Finados

 Fazem-se às campas na missão de limpar a última morada dos seus. Não que eles que já se foram o saibam ou que se importem, todo este ritual é para quem ainda por cá anda.

É um lavar de alma quando se atira a água para cima da pedra fria. Um novo fôlego quando se trocam as flores acastanhadas pelas frescas. As mãos a arrancar as ervas que crescem entre a campa e o chão com a violência de quem quer trazer de volta os que já foram.

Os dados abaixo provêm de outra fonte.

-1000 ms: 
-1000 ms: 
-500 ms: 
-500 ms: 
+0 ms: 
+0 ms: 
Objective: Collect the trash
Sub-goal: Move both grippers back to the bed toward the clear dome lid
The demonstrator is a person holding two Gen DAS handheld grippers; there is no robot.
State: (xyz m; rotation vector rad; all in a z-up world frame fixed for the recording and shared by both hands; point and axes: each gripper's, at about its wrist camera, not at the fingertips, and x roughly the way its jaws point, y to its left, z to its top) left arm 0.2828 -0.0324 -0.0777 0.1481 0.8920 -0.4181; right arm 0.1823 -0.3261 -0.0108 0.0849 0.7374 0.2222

E depois o silêncio. A cabeça meio tombada a encarar a imagem de quem ali jaz. Dos ossos que ali estão e que são o que ficou de quem se foi. As histórias. As conversas. A vida. Tudo a passar na cabeça de quem ali fica, de pé, sem dar pelo tempo passar. O tempo que continua a contar mesmo depois de alguém que lhes era tanto ter desaparecido.

E a vida continua. Dia após dia sem que o tempo que tanto dizem curar tudo, dê provas da sua eficácia. Talvez seja só um placebo, um comprimido de açúcar que nos faz acreditar que o amanhã vai ser melhor, que amanhã não fará diferença.

Não faz. O tempo não é mais do que aquilo que é. As horas e os dias que passam. O avançar do calendário que nos obriga à vida normal, mas que de vez em quando nos passa a perna. Uma imagem. Um som. Um vulto ao longe que, por segundos, nos faz esquecer o que já não existe.

Lavam as pedras como quem lava a alma. Com a fúria de quem quer os seus de volta. É dia de finados, segundo dizem. Para quem os tem, e dia de finados todo o ano.